1. Falar e escrever sobre a justiça, os seus protagonistas e as relações deles com os cidadãos e o mundo em que vivem nunca foi uma tarefa fácil.
E, todavia, muitos são os autores que, com uma ou outra abordagem literária, procuram retratar, explicar e criticar as práticas judiciais e as idiossincrasias e comportamentos dos seus profissionais.
Em muitos casos, as obras que abordam as questões da justiça – e principalmente da justiça criminal, a mais falada – não conseguem distinguir os objetivos e metodologias da ação da justiça das dos polícias.
Nesta fase atribulada da vida da humanidade, em que os valores da segurança parecem querer sobrepor–se aos valores da justiça, essa confusão afeta mesmo – infelizmente – alguns dos que exercem certas funções judiciais.

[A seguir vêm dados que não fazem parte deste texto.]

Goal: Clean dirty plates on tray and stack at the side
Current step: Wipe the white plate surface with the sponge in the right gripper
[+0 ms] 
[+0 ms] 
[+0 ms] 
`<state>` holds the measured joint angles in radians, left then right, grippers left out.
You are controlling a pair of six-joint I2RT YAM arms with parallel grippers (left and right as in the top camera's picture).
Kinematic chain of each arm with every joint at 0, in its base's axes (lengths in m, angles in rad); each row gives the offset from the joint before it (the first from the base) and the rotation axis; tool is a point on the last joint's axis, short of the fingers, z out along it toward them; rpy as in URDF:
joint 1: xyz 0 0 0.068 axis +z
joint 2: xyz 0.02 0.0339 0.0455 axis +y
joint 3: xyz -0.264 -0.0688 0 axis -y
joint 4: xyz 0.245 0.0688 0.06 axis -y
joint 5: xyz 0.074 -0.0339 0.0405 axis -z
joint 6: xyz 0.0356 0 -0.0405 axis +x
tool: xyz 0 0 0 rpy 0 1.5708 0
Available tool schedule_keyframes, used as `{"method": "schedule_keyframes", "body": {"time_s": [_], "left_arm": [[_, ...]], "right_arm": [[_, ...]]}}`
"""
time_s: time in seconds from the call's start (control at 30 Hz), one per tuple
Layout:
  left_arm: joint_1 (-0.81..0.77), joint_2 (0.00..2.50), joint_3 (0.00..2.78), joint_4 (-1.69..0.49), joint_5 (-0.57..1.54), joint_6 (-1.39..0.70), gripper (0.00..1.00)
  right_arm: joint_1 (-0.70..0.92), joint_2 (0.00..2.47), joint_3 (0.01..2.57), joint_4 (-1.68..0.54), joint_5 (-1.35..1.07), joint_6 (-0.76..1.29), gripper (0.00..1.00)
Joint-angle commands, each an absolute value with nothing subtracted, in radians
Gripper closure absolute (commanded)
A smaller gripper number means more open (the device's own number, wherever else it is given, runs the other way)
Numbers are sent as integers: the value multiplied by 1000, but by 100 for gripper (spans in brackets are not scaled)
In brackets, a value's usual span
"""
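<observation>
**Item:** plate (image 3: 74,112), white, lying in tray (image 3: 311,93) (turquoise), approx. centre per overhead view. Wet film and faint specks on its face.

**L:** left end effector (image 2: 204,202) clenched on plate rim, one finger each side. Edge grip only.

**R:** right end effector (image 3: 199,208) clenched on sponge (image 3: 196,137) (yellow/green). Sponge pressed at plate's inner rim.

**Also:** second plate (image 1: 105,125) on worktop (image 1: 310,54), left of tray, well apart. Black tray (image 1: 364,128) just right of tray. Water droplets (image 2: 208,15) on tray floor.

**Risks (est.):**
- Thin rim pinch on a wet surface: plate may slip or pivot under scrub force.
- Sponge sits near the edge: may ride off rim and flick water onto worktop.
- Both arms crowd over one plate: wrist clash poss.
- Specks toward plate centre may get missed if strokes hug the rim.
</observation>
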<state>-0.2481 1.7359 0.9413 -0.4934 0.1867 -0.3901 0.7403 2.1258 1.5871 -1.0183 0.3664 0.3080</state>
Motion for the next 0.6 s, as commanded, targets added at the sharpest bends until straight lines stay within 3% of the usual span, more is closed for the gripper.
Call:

Em consequência, não admira que aqueles a quem incumbe noticiar e explicar ambas as atividades e respetivas diferenças não o consigam, muitas vezes, fazer corretamente.
Tal confusão tende, todavia, a reduzir o enfoque necessário a uma apreciação mais ampla da ação da justiça e dos seus problemas específicos.
Ora, essa explicação e consequente apreciação são hoje imprescindíveis.
2. A justiça vem ganhando, com efeito, um crescente interesse social na medida em que, por via da melhor consciência que os cidadãos têm dos seus direitos e da maneira de os poderem reivindicar, vem sendo chamada a decidir questões económicas e sociais da maior relevância, as quais, por razões políticas ou culturais, lhe estavam antes vedadas.
O tipo de crítica que se aponta à justiça tinha, portanto, de mudar: ela não se limita já a uma crítica técnica, mas dirige-se, mais frequentemente, aos aspetos e consequências políticas e sociais das decisões tomadas ao longo do processo pelas diferentes magistraturas.
Se esse fenómeno, por um lado, faz polarizar como nunca a atenção dos cidadãos na ação da justiça – empolando o seu papel e responsabilidades –, ele acaba, por outro, por a expor a um escrutínio popular mais alargado e fácil.
Dado o palco mediático em que acontece tal escrutínio, este dificilmente consegue conter-se em discursos suficientemente rigorosos e capazes de, simultaneamente, clarificar e criticar a ação da justiça no plano social e técnico, separando dela as próprias responsabilidades políticas do legislador.
3. Por esse motivo, não pude deixar de ler avidamente o último romance de Ian McEwan, “The Children Act”.
Nele, o autor consegue a proeza, sem condescendências ou panegíricos fáceis, de retratar a paradoxal função dos magistrados: as dificuldades das decisões fundadas em valores jurídicos e morais, a necessidade e complexidade da clarificação de um discurso argumentativo rigoroso, as frequentes contradições entre a idiossincrasia do legislador, do decisor e daqueles a quem a decisão diretamente se dirige, as tensões psicológicas de que o magistrado padece quando tem de resolver os casos dos outros e não tem tempo, ou disposição, para resolver os seus próprios problemas.
Sem “tremendismos” populistas, mas também sem medo de expor com acutilância todo o mundo de paradoxos que rodeia as condições objetivas e subjetivas da tomada da decisão judicial, Ian McEwan contribuiu mais, com este seu romance, para a compreensão pública do mundo da justiça e das suas dificuldades e limites do que muitos ensaios e debates que, ao longo da vida, li e ouvi sobre o assunto.
Se há obra que ajuda a explicar a justiça e necessita, por isso, de ser lida por todos juristas, jornalistas, comentadores judiciais e cidadãos é esta.